Judging by the coverage in the media, there is huge excitement about a possible sign of life on a very distant planet. It emerged from a Letter to The Astrophysical Journal posted by a British-US team of astronomers led by Nikku Madhusudhan that was publicised by the Cambridge University Press Office (Madhusudhan, N.et al. 2025. New Constraints on DMS and DMDS in the Atmosphere of K2-18 b from JWST MIRI. The Astrophysical Journal, v. 983, article adc1c8; DOI: 10.3847/2041-8213/adc1c8). K2-18 b is a planet a bit smaller than Neptune that orbits a red dwarf star (K2-18) about 124 light years away. The planet was discovered by NASA’s now-defunct Kepler space telescope tasked with the search for planets orbiting other stars. An infrared spectrometer on the Hubble Space Telescope revealed in 2019 that the atmosphere of K2-18 b contained water vapour, making the planet a target for further study as it may possess oceans. The more sophisticated James Webb Space Telescope IR spectrometer was trained on it a year later to reveal methane and CO2: yet more reason to investigate more deeply, for water and carbon compounds imply both habitability and the potential for life forms being there.
The latest results suggest that that the atmosphere of K2-18 b may contain simple carbon-sulfur gases: dimethyl sulfide ((CH3)2S) and dimethyl disulfide (CH3SSCH3). Bingo! for exobiologists, because on Earth both DMS and DMDS are only produced by algae and bacteria. Indeed they are responsible for the odour of the seaside. They became prominent in 1987 when biogeochemist James Lovelock fitted them into his Gaia Hypothesis. He recognised that they encourage cloud formation and thus increase Earth’s reflectivity (albedo) and also yield sulfuric acid aerosols in the stratosphere when they oxidise: that too increases albedo. DMS generates a cooling feedback loop to counter the warming feedback of greenhouse emissions. That is an idea of planetary self-regulation not much mentioned nowadays. Such gases were proposed by Carl Sagan as unique molecular indicators that could be used to search for extraterrestrial life.

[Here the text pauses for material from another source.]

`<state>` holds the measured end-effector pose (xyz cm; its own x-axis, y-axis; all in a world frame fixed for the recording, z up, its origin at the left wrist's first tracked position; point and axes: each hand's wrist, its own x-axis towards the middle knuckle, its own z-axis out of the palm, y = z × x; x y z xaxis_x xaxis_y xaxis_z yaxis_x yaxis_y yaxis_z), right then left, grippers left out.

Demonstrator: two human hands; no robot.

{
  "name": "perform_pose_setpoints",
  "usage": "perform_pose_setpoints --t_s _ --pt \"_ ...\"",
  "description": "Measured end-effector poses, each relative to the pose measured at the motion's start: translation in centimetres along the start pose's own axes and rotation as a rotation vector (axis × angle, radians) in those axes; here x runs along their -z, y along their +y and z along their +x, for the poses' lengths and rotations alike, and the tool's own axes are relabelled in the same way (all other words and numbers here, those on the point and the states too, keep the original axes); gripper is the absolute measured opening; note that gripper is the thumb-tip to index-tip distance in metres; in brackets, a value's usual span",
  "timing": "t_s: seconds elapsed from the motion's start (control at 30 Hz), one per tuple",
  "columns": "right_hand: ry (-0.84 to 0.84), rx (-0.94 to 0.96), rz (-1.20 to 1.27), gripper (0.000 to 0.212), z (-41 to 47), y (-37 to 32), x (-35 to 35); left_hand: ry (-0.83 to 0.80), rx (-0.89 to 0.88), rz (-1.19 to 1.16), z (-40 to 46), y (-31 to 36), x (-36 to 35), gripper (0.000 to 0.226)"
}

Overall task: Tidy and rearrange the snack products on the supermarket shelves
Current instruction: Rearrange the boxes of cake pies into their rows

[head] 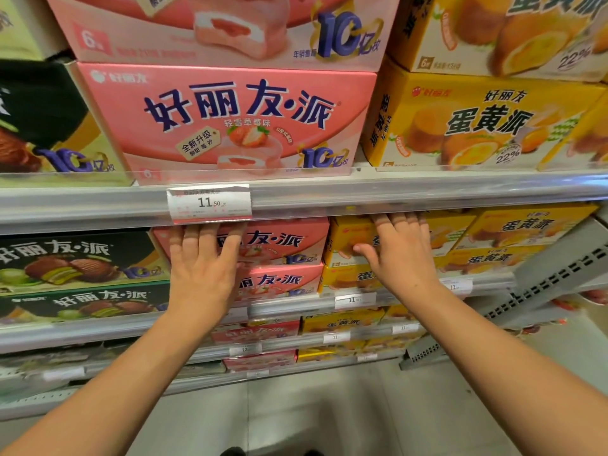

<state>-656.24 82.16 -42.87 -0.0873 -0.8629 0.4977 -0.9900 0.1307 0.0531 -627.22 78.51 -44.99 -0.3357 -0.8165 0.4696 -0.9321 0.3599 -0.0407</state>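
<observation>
Far left, second shelf: two dark green rectangular cardboard pie boxes (75,258) are stacked one on the other, printed faces outward. The shelf above carries a large box of the same green product (49,126).

The left hand (202,261) lies flat against the front of the upper pink rectangular cardboard strawberry-pie box (283,241) on the second shelf. Its fingers are straight and slightly spread; their tips run up behind the clear plastic price rail (329,192) of the upper shelf, so they show only as blurred shapes. A second pink box (279,283) sits directly under the first. Above the left hand, a white paper price tag reading 11.50 (209,203) sits in the rail. A large pink strawberry-pie box (230,120) stands on the upper shelf behind that rail, with another pink box (230,28) stacked on it.

The right hand (398,255) rests on the front of the upper yellow rectangular cardboard egg-yolk-pie box (348,238), just beside the pink stack. Its fingers are extended and held close together, the thumb stretched to the left; the fingertips appear to reach over the box's top edge, though the rail obscures them. More yellow boxes (526,232) fill the second shelf to the right, and large yellow boxes (477,126) stand on the upper shelf.

Lower shelves hold further pink and yellow boxes. Grey floor tiles (312,416) lie below.
</observation>
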Motion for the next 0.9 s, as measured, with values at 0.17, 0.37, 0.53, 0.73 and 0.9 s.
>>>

The discovery of possible DMS and DMDS in K2-18 b’s atmosphere is, of course, currently under intense scientific scrutiny. For a start, the statistics inherent in Madhusudhan et al.’s methodology (3σ or 99.7% probability) fall short of the ‘gold standard’ for discoveries in physics (5σ or 99.99999% probability). Moreover, there’s also a chance that exotic, inorganic chemical processes could also create the gases, such as lightning in an atmosphere containing C, H and S. But this is not the first time that DMS has been discovered in an extraterrestrial body. Comets, having formed in the infancy of the Solar System much further from the Sun than any planets, are unlikely to be ‘teeming with life’. The European Space Agency’s Rosetta spacecraft chased comet 67P/Churyumov-Gerasimenko for 2 years, directly sampling dust and gas that it shed while moving closer to the Sun. A single day’s data from Rosetta’s mass spectrometer showed up DMS, and also amino acids. Both could have formed in comets or interstellar dust clouds by chemistry driven by radiation, possibly to contaminate planetary atmospheres. Almost certainly, further remote sensing of K2-18 b will end up with five-sigma precision and some will say, ‘Yes, there is life beyond Earth!’ and celebrate wildly. But that does not constitute proof, even by the ‘weight of evidence’ criterion of some judiciaries. To me such a conclusion would be unseemly romanticism. Yet such is the vastness of the material universe and the sheer abundance of the elements C H O N and P that make up most living matter that life elsewhere, indeed everywhere, (but not life as we know it) is a near certainty. The issue of intelligent lifeforms ‘out there’ is, however, somewhat less likely to be resolved . . .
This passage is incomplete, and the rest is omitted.